Reliance construit les Rafale de Dassault
Tenu par les frères milliardaires indiens Anil et Mukesh Ambani, Reliance est entré de plain-pied dans le secteur de l'équipement militaire en 2015. Depuis, il a multiplié les partenariats de défense avec l'Ukraine (avions), avec Israël (missiles air-air), avec Singapour (engins volants) et avec la France. En effet, Reliance est devenu en moins d'un an le partenaire indien privilégié de la Défense française, explique Intelligence Online qui rappelle que le conglomérat indien est désormais "courtisé de toutes parts par le business français". Et pas n'importe quelles entreprises : Thalès tout d'abord, qui confie à Reliance ses technologies en matière de sous-marin, sans compter le groupe naval DCNS pour lequel l'industriel indien produit des navires de guerre… Enfin, c'est désormais le groupe Dassault (propriétaire du Figaro) qui fait appel à Reliance. Suite à l’achat record de 36 avions de chasse Rafale par l’Inde, l’avionneur français et le conglomérat indien ont en effet annoncé la création d’une co-entreprise baptisée Dassault Reliance Aerospatial (DRA).
L'objectif ? Fabriquer en Inde plusieurs parties des Rafale. Un deal à plus de 8 milliards d’euros, expliquait Le Monde il y a quelques jours. Et Pigasse dans tout ça ? Pas un mot dans le quotidien sur le deal passé entre Reliance et le patron de presse. Pourtant, à en croire un spécialiste de l’intelligence économique contacté par @si, "qu’un groupe indien de cette ampleur, qui signe à la pelle de gros contrats de Défense, soit allé chercher à investir dans Les nouvelles éditions indépendantes de Pigasse, c’est pour le moins inattendu."
L'industriel indien, partenaire de choc pour Julie Gayet
Visiblement, l'exception culturelle française captive le multimilliardaire indien. Comme l'a découvert @si, hormis Pigasse, Reliance a trouvé en début d’année un partenaire privilégié en la personne de... Julie Gayet. Le 24 janvier dernier, le groupe Reliance annonçait, dans un communiqué repris par la presse indienne, la conclusion d'un partenariat avec Rouge international, la société de production de la compagne du chef de l’Etat.
Jusqu'ici, lorsque Reliance s’était aventuré, via sa filiale entertainement, sur le terrain du divertissement, c'était pour injecter de gros sous dans des blockbusters indiens et plus rarement internationaux (Le Bon gros géant de Steven Spielberg, sorti en 2016, par exemple).

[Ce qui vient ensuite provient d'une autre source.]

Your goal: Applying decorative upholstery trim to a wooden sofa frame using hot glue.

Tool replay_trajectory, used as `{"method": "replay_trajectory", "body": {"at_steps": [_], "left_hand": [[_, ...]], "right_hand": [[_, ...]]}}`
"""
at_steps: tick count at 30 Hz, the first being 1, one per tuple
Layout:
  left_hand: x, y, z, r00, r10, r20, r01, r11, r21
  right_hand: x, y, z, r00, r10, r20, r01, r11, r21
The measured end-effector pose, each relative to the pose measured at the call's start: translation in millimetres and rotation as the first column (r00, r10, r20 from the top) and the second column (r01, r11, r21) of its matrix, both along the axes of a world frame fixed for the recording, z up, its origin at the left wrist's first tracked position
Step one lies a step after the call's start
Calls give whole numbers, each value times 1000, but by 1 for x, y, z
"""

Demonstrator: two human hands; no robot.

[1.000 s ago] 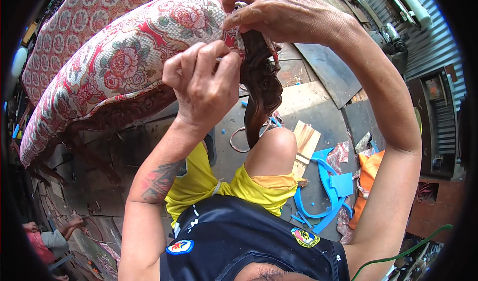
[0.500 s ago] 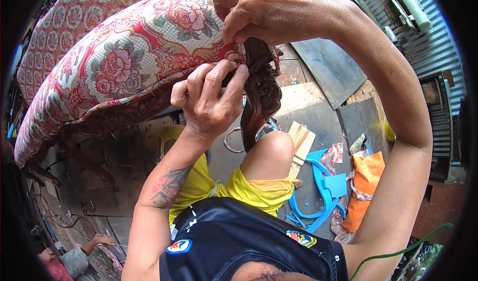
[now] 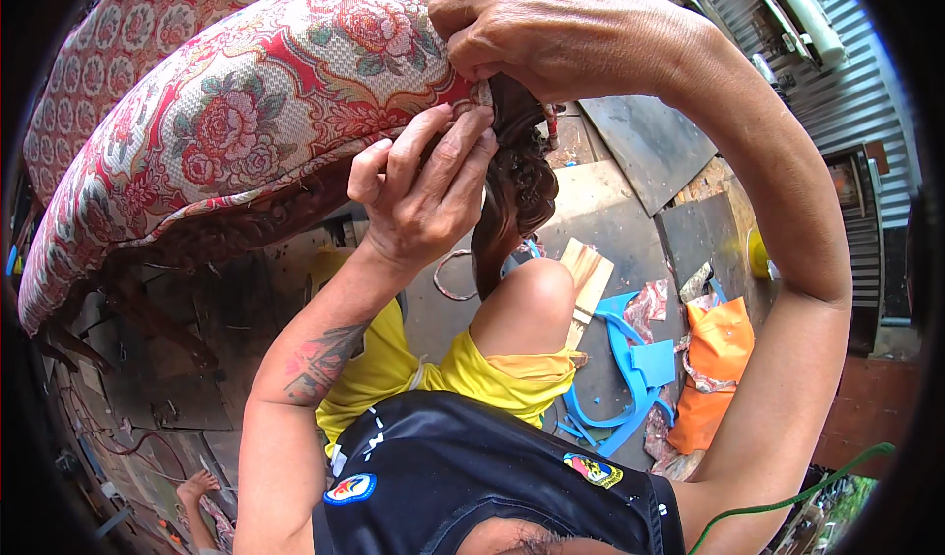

Et voilà que le PDG du groupe indien annonce le 24 janvier dernier qu'il va coproduire avec Gayet le premier long métrage français de Serge Hazanavicius (en salle en mars prochain), avec en tête d’affiche Kev Adams. Mais ici, c’est surtout le timing qui interpelle.
Le PDG du Groupe Reliance, Anil Ambani, notoirement proche du président indien, a choisi de faire cette annonce le jour même où François Hollande était en visite officielle en Inde pour tenter de conclure la vente des Rafale. "L’annonce [de Reliance] est intervenue le jour où le président français François Hollande arrive à Chandigarh pour entamer une visite officielle de trois jours", notait à l’époque la presse indienne. Le film de la compagne du chef de l'Etat produit par le partenaire indien de la défense française ? Un scénario en or pour un futur film de Julie Gayet...
Contactées par @si, la société de production de Julie Gayet Rouge international et Les nouvelles éditions indépendantes n'ont pas donné suite à nos sollicitations.